The definitive reading list for Buddhism

The western world fell in love with Buddhism during the 20th century. The practice of meditation, self-control, psychology of healing, were just a few of the many subjects that attracted westerners.

Today, it is very easy to find books on Buddhism. Some more recent, others a compilation of quotes from 25 centuries ago. Some will teach you how to meditate, others will tell you stories about how Buddhism has transformed someone’s life.

I have selected 6 books I find essential if you want to dig deeper into this “method”. Let me tell you a little bit of each one of them.

The Dhammapada

I will start with the beginning. It may sound funny but let me explain. Buddha did not leave any of his teachings written down. His followers were the ones, long before he died to write his teachings in the form of quotes.

Basically, the Dhammapada is the closest you can get to Buddha in terms of knowledge. There are many translations. I strongly recommend you take a look at a couple before choosing yours. They must be easy to read, but not necessarily to understand. Comprehending the scope of each quote is part of the Buddhist method.

Bardo Thodol (the Tibetan Book of the Dead)

Death and rebirth are very important concepts to Buddhist philosophy. They are core events that materialize impermanence and help us exercise detachment. This is also a compilation of remaining parts of a greater book about Tibetan Buddhism, fragments of which were found in the 14th century.

The focus of the book ison  the experience of death itself and the transitory stages between lives and rebirth. If this is an aspect you are interested in, this book is for you. It explains the traditions and rituals that used to be practice and some still are.

I must confess I was driven to this book by Carl Jung. I am very fond of his psychology and I tend to pay attention to what he has to say about books and theories.

“For years, ever since it was first published, the Bardo Thodol has been my constant companion, and to it I owe not only many stimulating ideas and discoveries, but also many fundamental insights.” Carl Jung

The Tibetan Book of Living and Dying

This is a book that aims to share the Tibetan Buddhism wisdom with its reader. It was compared by the New York Times with Dante’s Divine Comedy. It is easy to notice the author used the Bardo Thodol as much as the Dhammapada as a foundation for this work.

It covers principle Buddhist themes like impermanence, mind, meditation, karma, rebirth and death as expected. The book tries to be a guidebook for its reader, without leaving important explanations out of it. It teaches how to die and how to help others die. It therefore teaches about compassion. That part reminds me of Mother Teresa of Calcutta, she cared about the ones dying. She used to say no one should die alone without knowing they are loved.

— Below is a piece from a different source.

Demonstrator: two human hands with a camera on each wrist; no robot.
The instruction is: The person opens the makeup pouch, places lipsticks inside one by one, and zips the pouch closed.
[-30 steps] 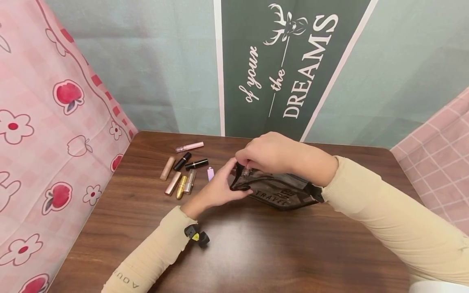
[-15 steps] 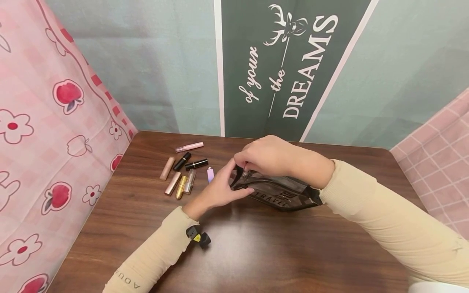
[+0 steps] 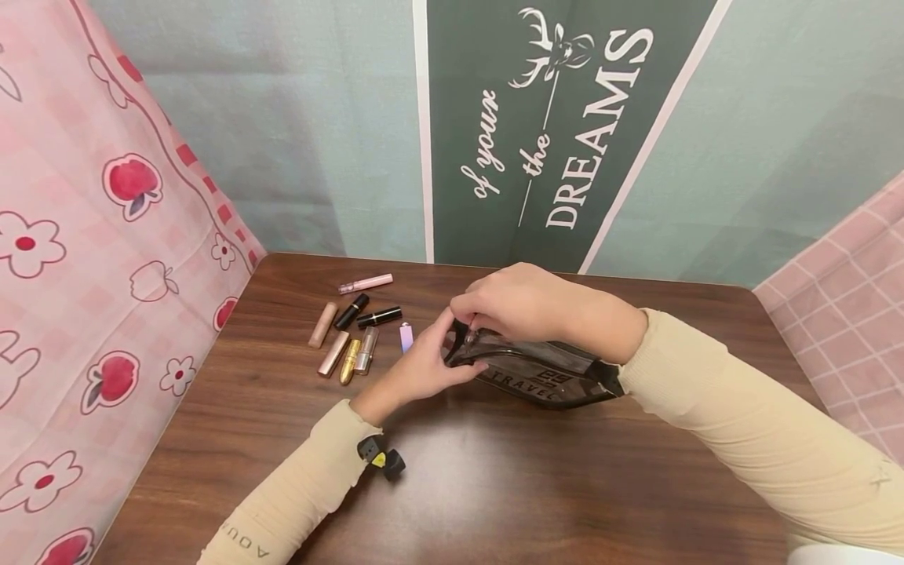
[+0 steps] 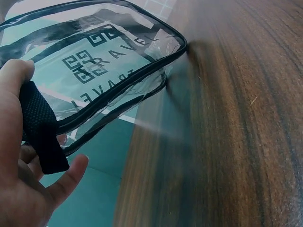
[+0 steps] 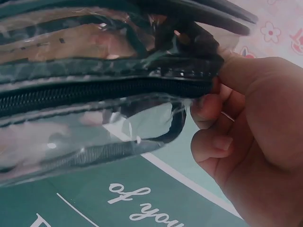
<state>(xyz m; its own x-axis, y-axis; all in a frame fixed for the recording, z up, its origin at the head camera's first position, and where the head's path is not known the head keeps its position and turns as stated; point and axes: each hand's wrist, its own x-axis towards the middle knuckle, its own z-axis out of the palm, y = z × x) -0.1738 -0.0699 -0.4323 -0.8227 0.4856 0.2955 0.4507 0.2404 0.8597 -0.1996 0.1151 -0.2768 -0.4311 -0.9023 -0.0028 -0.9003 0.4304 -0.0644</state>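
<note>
Slight lowering of right hand since a second ago, pinched at zip end of clear bag, black tab clamped in left hand, bag body directly below right hand.

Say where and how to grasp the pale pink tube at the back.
Probably best from above, at mid-length, pinching across its slim width: the pale pink tube lies flat on the table, a black tube close on its near side.

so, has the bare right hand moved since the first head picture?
Yes, slightly: the bare right hand sits a little lower in the head view, judged against the dark green fabric wall panel.
</note>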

Mahamudra – How to Discover Our True Nature

Mahamudra means “the great seal”, it is a kind of meditation that places the mind on true emptiness so that a person is capable of reaching their imprint, understanding who they are and what is their purpose. 

The author explains Mahamudra in the opening of the book with an anecdote: “When you lend me one hundred dollars, we make a contract and we seal it, don’t we? It shows: “Next year I have the obligation to pay you back.” You have the document as a guarantee. However, this seal, this great seal, is not a physical seal made in a factory. It is the universal reality of emptiness, nonduality, non–self-existence. It exists in all phenomena, including sentient beings.” 

Zen in the Art of Archery

Zen is  contemplative meditation. In this book a German philosophy professor tells his own experience with Zen and what he learned in the 6 years he spent in Japan, where he learned the art of archery. 

It was written in 1953 and it is so up to date. It is possible to see it being applied to many other “arts”. It is actually about how mastering yourself will help you master any other ability you wish to develop.

The Art of Living

Thich Nhat Hanh is a well-known monk, representative of Buddhism all over the planet. He is a pacifist and prohuman rights. He is highly respectful of human life. This book is just one of many he has written. He focuses on practicality and application . 

It can also be seen as a guidebook to developing the steps in the ‘middle way’ or ‘middle path’ proposed by Buddha. When he calls it ‘Art’, it shows it is something built from love, to be appreciated by humankind and is something to be mastered. He is talking about living and not surviving.